Don’t get me wrong: there are beers and whole styles that happen to be SMaSH beers, but they were not conceived with the specific idea of producing a beer to highlight one type of malt and one hop. From a purely historic point of view, most beers were probably SMaSH beers: the maltster made one type of malt, the brewer took that one malt and used the local hops he always used for brewing, and made beer out of that. Modern base malt names like Pilsner malt, Vienna malt, and Munich malt show this historic connection with classic styles.
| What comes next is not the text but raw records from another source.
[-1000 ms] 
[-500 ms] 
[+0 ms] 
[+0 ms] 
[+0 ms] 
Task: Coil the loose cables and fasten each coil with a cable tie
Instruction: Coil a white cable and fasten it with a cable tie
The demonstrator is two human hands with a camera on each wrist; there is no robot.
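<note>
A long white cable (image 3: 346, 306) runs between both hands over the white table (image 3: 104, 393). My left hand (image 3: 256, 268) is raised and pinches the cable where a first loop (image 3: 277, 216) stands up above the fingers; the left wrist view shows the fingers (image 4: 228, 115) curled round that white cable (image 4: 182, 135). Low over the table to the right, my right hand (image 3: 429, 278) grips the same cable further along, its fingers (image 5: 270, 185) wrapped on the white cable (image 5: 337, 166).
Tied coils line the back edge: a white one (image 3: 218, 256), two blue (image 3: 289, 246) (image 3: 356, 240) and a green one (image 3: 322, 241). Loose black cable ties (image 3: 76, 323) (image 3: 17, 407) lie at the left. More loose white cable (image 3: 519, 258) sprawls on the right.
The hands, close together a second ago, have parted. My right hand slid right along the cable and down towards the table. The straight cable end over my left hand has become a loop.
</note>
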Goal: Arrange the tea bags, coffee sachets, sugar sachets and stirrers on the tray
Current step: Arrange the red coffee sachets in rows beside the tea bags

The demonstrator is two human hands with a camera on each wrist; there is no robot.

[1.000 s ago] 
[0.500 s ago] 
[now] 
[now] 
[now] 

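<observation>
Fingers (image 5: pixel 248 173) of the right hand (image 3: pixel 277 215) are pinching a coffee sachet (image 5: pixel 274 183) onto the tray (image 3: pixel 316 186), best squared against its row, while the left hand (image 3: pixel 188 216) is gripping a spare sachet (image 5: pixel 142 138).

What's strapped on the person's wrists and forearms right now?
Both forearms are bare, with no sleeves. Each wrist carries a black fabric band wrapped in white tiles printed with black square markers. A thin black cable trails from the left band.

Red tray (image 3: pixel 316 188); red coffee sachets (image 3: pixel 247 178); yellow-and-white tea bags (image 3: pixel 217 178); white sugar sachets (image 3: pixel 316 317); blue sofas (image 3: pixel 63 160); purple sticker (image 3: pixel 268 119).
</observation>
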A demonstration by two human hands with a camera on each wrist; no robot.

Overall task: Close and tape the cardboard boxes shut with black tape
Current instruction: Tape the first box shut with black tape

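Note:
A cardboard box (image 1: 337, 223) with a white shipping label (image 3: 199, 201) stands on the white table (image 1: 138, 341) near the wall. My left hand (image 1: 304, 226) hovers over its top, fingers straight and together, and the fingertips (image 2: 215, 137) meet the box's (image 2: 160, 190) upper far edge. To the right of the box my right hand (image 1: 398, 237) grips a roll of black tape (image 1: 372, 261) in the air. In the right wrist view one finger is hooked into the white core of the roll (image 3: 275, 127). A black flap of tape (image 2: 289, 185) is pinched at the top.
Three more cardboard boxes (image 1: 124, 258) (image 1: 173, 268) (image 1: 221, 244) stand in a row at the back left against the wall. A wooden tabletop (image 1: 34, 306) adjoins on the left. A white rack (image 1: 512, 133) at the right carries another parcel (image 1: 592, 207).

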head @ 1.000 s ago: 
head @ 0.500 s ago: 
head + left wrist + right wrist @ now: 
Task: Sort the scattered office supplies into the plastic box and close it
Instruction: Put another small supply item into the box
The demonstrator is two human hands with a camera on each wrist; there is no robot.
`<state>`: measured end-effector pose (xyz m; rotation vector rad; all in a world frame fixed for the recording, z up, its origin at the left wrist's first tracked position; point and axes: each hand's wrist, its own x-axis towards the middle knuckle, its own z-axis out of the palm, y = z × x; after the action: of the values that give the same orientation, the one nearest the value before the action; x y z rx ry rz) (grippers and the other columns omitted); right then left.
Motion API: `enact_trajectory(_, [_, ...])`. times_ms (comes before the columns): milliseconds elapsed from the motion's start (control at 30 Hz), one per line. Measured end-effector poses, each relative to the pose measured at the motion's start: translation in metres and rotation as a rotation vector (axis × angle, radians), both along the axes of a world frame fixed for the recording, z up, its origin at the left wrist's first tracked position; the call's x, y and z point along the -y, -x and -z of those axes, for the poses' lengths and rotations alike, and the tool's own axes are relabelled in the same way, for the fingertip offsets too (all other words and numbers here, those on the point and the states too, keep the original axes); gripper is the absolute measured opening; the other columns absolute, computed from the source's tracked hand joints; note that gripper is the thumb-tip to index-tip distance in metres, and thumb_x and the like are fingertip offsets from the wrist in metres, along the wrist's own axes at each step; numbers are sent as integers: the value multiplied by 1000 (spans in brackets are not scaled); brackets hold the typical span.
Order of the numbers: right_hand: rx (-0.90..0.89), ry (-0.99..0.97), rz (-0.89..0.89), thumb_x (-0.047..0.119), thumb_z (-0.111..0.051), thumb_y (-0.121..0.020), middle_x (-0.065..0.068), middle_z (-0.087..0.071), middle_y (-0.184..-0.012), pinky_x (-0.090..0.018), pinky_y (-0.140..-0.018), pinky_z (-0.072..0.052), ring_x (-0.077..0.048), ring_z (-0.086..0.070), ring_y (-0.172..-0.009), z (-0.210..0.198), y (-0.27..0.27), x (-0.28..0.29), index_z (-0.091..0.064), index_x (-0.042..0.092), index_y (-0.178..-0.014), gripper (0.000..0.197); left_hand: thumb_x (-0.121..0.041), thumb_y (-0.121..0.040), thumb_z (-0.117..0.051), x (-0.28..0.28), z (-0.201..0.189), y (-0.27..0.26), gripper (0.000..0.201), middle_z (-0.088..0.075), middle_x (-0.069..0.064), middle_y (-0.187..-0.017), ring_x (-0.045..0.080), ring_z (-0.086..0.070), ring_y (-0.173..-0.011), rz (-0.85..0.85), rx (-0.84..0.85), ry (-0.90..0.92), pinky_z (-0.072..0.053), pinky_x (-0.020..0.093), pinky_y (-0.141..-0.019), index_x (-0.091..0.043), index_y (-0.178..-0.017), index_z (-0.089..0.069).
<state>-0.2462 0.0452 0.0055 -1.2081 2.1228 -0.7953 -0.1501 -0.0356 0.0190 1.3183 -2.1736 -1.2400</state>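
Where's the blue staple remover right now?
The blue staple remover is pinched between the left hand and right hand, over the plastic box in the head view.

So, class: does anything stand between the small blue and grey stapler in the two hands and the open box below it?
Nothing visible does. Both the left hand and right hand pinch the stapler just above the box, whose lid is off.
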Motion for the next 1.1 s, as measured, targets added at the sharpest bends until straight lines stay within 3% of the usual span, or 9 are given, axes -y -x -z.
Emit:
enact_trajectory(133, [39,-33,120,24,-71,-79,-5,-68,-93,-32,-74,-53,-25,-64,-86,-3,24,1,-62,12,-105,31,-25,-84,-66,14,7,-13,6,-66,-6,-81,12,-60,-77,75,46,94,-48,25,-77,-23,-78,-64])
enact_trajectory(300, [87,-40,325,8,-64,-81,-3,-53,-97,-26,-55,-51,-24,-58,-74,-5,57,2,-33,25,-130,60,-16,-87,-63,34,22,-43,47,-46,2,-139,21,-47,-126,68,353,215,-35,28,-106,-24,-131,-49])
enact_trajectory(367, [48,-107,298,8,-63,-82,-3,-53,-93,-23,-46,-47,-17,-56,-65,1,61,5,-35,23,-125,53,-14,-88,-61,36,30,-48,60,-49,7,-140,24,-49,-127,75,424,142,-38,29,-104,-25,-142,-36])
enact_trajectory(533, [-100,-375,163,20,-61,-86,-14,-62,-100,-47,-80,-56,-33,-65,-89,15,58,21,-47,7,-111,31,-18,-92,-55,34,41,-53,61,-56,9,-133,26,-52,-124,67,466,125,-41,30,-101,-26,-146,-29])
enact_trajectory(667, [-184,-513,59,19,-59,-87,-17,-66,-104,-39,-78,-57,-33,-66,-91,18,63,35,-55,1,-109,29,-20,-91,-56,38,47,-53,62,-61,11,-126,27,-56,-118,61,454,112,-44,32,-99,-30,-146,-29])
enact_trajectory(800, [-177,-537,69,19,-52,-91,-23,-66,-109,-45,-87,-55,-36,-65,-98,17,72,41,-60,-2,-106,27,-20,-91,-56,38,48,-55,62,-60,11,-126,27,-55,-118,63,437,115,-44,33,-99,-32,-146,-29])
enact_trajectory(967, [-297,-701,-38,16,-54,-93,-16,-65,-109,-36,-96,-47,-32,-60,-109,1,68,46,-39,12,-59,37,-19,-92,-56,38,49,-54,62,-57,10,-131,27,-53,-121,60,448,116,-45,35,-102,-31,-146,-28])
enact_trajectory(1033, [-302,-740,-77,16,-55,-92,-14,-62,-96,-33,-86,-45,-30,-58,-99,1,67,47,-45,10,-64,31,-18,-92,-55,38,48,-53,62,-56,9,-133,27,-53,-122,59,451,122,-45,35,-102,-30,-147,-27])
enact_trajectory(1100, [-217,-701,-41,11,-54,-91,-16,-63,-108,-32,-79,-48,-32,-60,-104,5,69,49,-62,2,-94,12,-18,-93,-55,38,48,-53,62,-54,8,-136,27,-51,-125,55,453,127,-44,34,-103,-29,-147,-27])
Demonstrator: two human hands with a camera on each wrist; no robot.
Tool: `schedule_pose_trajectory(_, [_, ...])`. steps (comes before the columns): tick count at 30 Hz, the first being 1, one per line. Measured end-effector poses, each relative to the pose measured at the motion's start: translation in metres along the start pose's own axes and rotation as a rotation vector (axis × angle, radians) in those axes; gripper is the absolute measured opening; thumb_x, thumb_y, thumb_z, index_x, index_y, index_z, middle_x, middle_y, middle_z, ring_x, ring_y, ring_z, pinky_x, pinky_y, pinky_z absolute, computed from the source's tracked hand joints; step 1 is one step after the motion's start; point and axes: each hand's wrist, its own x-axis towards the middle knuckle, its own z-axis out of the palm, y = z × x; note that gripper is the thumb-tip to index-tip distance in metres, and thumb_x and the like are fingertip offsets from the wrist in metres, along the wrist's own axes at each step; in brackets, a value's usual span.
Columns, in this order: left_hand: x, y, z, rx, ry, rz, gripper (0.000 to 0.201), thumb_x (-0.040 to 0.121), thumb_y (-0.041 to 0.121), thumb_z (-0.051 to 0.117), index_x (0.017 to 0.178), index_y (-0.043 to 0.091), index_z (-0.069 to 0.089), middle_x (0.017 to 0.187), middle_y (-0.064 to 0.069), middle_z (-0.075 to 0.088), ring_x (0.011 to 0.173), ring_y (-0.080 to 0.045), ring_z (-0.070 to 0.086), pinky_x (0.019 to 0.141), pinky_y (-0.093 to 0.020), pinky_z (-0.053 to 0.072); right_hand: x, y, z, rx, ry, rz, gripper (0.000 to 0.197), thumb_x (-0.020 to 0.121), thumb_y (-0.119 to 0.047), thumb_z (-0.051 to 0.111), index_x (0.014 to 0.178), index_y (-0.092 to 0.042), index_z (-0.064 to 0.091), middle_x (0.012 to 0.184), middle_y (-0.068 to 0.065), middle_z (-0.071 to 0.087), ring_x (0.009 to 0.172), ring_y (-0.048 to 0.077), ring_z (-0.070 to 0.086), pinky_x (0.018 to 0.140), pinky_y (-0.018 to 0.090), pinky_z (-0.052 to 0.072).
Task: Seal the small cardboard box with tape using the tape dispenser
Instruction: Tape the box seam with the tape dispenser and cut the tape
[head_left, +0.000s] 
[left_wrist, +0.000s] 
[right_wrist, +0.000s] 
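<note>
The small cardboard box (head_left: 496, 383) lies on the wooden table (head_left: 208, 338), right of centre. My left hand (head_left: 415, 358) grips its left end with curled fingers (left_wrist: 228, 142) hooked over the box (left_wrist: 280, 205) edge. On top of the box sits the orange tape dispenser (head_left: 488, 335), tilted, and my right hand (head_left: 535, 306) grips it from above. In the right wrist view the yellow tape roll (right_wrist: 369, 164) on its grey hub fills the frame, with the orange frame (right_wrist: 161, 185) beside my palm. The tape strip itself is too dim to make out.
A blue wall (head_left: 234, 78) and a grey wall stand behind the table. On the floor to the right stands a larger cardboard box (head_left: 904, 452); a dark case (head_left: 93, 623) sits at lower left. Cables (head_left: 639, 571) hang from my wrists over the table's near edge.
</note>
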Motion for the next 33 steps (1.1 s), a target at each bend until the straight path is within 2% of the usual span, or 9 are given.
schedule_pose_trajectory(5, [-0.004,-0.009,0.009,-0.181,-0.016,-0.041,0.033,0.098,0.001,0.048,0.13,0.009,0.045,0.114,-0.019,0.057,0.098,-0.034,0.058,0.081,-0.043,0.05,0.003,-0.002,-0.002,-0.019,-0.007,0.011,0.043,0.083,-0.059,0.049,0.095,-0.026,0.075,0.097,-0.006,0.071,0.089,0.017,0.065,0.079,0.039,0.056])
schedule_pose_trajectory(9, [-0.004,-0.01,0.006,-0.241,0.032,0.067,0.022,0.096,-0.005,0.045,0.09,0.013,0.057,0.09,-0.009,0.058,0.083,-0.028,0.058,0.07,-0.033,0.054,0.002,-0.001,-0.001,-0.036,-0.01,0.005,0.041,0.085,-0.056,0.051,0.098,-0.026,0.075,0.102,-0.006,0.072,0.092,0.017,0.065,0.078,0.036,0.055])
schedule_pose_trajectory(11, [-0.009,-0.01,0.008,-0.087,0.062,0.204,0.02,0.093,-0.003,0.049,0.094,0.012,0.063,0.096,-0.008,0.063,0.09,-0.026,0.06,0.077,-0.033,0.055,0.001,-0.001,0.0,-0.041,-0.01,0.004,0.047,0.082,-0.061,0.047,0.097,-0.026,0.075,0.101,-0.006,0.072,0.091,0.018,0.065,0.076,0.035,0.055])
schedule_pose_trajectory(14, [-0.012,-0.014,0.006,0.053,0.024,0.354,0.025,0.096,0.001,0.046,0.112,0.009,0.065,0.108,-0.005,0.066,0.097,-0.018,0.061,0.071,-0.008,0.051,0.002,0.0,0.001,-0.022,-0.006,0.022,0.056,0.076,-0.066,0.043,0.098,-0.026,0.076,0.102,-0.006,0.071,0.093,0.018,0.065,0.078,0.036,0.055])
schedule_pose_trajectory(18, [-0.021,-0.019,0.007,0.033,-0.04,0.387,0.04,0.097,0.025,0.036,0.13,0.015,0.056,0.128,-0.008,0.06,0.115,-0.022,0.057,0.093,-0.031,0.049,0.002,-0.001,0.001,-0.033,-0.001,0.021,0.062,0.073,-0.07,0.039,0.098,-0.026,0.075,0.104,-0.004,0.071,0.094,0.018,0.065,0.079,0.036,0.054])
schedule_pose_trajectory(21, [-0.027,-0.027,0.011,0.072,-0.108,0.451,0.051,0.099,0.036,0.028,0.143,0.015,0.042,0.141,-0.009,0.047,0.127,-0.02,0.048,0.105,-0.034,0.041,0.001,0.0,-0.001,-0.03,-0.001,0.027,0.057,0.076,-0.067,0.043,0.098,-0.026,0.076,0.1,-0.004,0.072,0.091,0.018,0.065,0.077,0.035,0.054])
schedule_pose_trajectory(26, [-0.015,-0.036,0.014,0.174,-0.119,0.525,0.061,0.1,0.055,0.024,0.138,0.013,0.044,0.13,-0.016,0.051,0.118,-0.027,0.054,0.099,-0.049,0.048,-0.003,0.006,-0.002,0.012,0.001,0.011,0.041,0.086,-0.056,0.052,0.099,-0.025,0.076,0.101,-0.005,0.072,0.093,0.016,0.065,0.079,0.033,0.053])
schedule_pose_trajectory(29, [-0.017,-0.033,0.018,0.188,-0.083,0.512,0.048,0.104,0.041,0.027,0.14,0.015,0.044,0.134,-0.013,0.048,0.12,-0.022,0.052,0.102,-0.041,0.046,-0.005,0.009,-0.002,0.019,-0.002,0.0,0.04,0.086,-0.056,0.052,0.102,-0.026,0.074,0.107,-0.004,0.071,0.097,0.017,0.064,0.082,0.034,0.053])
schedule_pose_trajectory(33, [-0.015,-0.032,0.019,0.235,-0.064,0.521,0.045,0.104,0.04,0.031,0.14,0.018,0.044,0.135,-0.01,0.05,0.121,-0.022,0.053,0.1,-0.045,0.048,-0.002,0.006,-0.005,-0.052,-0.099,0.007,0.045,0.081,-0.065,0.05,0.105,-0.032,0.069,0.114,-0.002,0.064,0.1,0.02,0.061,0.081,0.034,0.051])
Of course, there are many ways to formulate recipes for styles like Bohemian-style pale lager, Vienna lager, Munich Helles or Munich Dunkles. But for each of these classic lager styles, there is a straightforward way that happens to be SMaSH.
For a Bohemian-style pale lager, like a Pilsner, you can just use 100 % Pilsner malt to an OG that is suitable for the strength you want to achieve, hop it with large doses of a hop variety like Saaz for both bitterness and aroma, and ferment with a lager yeast.
Vienna lager? Similar: 100 % Vienna malt, bittering with a classic hop like a Bavarian noble hop variety or Saaz, ferment with a lager yeast. And the same goes for the Munich beer styles: depending on whether you want it pale or dark (Helles or Dunkles), choose a pale or dark base malt, hop with some Bavarian noble hop for only a restrained bitterness, and ferment with a lager yeast.
Of course, this goes beyond classic lager styles: beers like pale ales, IPAs, golden ales, bitters, or saisons could easily be formulated with just a single base malt and just one hop variety. Even a relatively unknown style, Grätzer/Piwo Grodziskie, was/is usually brewed with a single malt: oak-smoked wheat malt. There are probably plenty of many more examples.
Other beer styles can practically not be achieved as a SMaSH, in particular those who require more than one type of grain: just think Bavarian wheat beer, which needs to be brewed with more than 50 % wheat malt, but usually also contains a certain share of barley malt. Dre Beechum suggested an interesting extension to SMaSH, “brewing on the ones“, that only slightly widens the constraints of SMaSH, but allows for more existing styles to be formulated easily. I wrote about this in the context of designing simple beer recipes a few years ago.
But still, I’m convinced that SMaSH or “brewing on the ones” beers should not be done just for the sake of strictly keeping to this scheme of recipe formulation, but rather as a rough guideline to formulate simple recipes in order to brew excellent beers. After all, the resulting beer is what counts to the connoisseur, not the (by itself meaningless) notion that only one hop and only one malt type were used. If a beer can be improved by adding a single specialty malt, or by using different bittering hops than aroma hops, then you should totally do that, instead of insisting on conceptual purity. Because what counts in the end is that the beer is good.